◆ Instructions to follow:
Every record that follows must be returned word for word.

◆ Available data:
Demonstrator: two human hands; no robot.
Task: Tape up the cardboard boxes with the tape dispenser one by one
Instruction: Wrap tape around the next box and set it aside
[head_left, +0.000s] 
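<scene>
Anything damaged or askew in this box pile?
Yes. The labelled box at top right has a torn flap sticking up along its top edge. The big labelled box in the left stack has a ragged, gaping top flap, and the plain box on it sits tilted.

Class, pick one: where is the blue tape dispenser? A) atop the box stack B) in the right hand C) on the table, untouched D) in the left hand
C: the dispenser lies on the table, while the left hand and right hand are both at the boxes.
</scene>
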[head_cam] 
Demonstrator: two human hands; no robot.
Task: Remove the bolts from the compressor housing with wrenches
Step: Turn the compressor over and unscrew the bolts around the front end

◆ Answer to this exercise:
Demonstrator: two human hands; no robot.
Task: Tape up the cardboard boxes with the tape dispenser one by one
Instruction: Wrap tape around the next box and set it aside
[head_left, +0.000s] 
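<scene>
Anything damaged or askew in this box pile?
Yes. The labelled box at top right has a torn flap sticking up along its top edge. The big labelled box in the left stack has a ragged, gaping top flap, and the plain box on it sits tilted.

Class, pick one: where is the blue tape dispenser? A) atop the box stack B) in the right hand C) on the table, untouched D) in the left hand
C: the dispenser lies on the table, while the left hand and right hand are both at the boxes.
</scene>
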[head_cam] 
Demonstrator: two human hands; no robot.
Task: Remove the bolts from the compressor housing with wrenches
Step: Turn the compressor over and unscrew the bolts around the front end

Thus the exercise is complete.